- [Work instructions]:
Reproduce the listing below exactly, except for its pictures.
[Opening Dataset extract section]
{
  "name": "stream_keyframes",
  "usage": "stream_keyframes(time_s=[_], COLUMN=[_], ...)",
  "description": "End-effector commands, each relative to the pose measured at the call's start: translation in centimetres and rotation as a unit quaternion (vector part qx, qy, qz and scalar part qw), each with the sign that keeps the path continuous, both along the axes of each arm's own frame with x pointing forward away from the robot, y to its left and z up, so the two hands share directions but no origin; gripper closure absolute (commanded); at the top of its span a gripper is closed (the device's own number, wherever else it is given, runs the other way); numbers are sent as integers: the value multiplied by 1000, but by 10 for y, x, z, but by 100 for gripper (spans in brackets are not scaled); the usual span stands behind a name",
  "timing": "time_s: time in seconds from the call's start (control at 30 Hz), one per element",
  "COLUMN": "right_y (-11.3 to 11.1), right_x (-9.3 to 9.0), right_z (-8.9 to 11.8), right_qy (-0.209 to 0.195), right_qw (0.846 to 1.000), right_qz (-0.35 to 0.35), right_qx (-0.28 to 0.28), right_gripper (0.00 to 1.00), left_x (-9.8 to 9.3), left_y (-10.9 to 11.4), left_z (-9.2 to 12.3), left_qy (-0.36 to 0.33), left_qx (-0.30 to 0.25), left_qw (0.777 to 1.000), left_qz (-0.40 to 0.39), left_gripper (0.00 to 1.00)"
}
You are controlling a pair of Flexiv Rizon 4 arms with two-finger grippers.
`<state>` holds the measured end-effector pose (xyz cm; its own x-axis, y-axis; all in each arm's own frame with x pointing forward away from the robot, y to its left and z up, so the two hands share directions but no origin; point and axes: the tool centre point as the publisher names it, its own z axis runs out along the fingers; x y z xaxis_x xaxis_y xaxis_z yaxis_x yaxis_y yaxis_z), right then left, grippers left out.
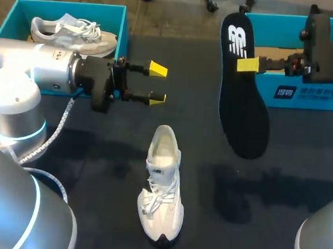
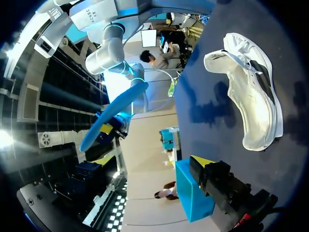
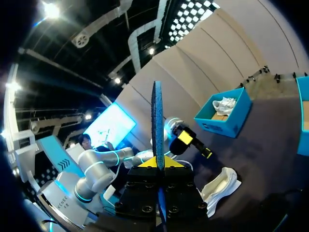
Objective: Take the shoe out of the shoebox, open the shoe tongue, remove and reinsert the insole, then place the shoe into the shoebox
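Note:
A white shoe [image 1: 162,185] stands upright on the dark table, toe toward the front edge, with its opening empty. It also shows in the left wrist view [image 2: 251,96] and the right wrist view [image 3: 219,186]. The black insole [image 1: 244,90] hangs in the air at the right, heel end down. My right gripper [image 1: 247,64] is shut on its upper part, and the insole [image 3: 157,125] runs edge-on between the yellow tips. My left gripper [image 1: 158,83] is open with nothing in it, above the table, behind and left of the shoe.
A teal shoebox [image 1: 123,17] at the back left holds a second pale shoe [image 1: 72,33]. Another teal shoebox [image 1: 313,93] stands at the back right, under my right arm [image 1: 328,50]. Dark table surface lies between the shoe and the boxes.

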<state>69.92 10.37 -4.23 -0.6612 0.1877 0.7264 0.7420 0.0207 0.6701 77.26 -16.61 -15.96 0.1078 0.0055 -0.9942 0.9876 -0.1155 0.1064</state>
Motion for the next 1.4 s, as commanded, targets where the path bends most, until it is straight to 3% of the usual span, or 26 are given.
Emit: stream_keyframes(time_s=[0.03,0.1,0.13,0.23,0.67,1.1,1.4], right_y=[-4,-7,-13,-17,-17,21,21], right_x=[44,56,76,93,93,133,133], right_z=[-18,-22,-30,-45,-45,-69,-69], right_qy=[22,32,61,139,139,215,215], right_qw=[1000,999,998,990,990,976,976], right_qz=[1,3,-2,-12,-12,-27,-27], right_qx=[3,-3,-7,-28,-28,12,12], right_gripper=[100,100,100,100,100,100,100], left_x=[0,0,0,0,0,6,9], left_y=[-1,-1,-1,-1,-1,-28,-27], left_z=[-1,-1,-1,-1,-1,3,13], left_qy=[-1,-1,-1,-1,-1,5,-11], left_qx=[0,0,0,0,0,-16,-20], left_qw=[1000,1000,1000,1000,1000,1000,999], left_qz=[0,0,0,0,0,27,38], left_gripper=[0,0,0,0,0,0,0])
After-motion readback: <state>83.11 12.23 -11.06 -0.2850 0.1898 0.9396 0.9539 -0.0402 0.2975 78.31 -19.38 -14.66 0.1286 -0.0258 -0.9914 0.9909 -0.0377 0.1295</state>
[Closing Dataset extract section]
- [Result of this task]:
{
  "name": "stream_keyframes",
  "usage": "stream_keyframes(time_s=[_], COLUMN=[_], ...)",
  "description": "End-effector commands, each relative to the pose measured at the call's start: translation in centimetres and rotation as a unit quaternion (vector part qx, qy, qz and scalar part qw), each with the sign that keeps the path continuous, both along the axes of each arm's own frame with x pointing forward away from the robot, y to its left and z up, so the two hands share directions but no origin; gripper closure absolute (commanded); at the top of its span a gripper is closed (the device's own number, wherever else it is given, runs the other way); numbers are sent as integers: the value multiplied by 1000, but by 10 for y, x, z, but by 100 for gripper (spans in brackets are not scaled); the usual span stands behind a name",
  "timing": "time_s: time in seconds from the call's start (control at 30 Hz), one per element",
  "COLUMN": "right_y (-11.3 to 11.1), right_x (-9.3 to 9.0), right_z (-8.9 to 11.8), right_qy (-0.209 to 0.195), right_qw (0.846 to 1.000), right_qz (-0.35 to 0.35), right_qx (-0.28 to 0.28), right_gripper (0.00 to 1.00), left_x (-9.8 to 9.3), left_y (-10.9 to 11.4), left_z (-9.2 to 12.3), left_qy (-0.36 to 0.33), left_qx (-0.30 to 0.25), left_qw (0.777 to 1.000), left_qz (-0.40 to 0.39), left_gripper (0.00 to 1.00)"
}
You are controlling a pair of Flexiv Rizon 4 arms with two-finger grippers.
`<state>` holds the measured end-effector pose (xyz cm; its own x-axis, y-axis; all in each arm's own frame with x pointing forward away from the robot, y to its left and z up, so the two hands share directions but no origin; point and axes: the tool centre point as the publisher names it, its own z axis runs out along the fingers; x y z xaxis_x xaxis_y xaxis_z yaxis_x yaxis_y yaxis_z), right then left, grippers left out.
Objective: Take the shoe out of the shoebox, open the shoe tongue, remove and reinsert the insole, then place the shoe into the shoebox
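Note:
A white shoe [image 1: 162,185] stands upright on the dark table, toe toward the front edge, with its opening empty. It also shows in the left wrist view [image 2: 251,96] and the right wrist view [image 3: 219,186]. The black insole [image 1: 244,90] hangs in the air at the right, heel end down. My right gripper [image 1: 247,64] is shut on its upper part, and the insole [image 3: 157,125] runs edge-on between the yellow tips. My left gripper [image 1: 158,83] is open with nothing in it, above the table, behind and left of the shoe.
A teal shoebox [image 1: 123,17] at the back left holds a second pale shoe [image 1: 72,33]. Another teal shoebox [image 1: 313,93] stands at the back right, under my right arm [image 1: 328,50]. Dark table surface lies between the shoe and the boxes.
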
<state>69.92 10.37 -4.23 -0.6612 0.1877 0.7264 0.7420 0.0207 0.6701 77.26 -16.61 -15.96 0.1078 0.0055 -0.9942 0.9876 -0.1155 0.1064</state>
Motion for the next 1.4 s, as commanded, targets where the path bends most, until it is straight to 3% of the usual span, or 26 are given.
Emit: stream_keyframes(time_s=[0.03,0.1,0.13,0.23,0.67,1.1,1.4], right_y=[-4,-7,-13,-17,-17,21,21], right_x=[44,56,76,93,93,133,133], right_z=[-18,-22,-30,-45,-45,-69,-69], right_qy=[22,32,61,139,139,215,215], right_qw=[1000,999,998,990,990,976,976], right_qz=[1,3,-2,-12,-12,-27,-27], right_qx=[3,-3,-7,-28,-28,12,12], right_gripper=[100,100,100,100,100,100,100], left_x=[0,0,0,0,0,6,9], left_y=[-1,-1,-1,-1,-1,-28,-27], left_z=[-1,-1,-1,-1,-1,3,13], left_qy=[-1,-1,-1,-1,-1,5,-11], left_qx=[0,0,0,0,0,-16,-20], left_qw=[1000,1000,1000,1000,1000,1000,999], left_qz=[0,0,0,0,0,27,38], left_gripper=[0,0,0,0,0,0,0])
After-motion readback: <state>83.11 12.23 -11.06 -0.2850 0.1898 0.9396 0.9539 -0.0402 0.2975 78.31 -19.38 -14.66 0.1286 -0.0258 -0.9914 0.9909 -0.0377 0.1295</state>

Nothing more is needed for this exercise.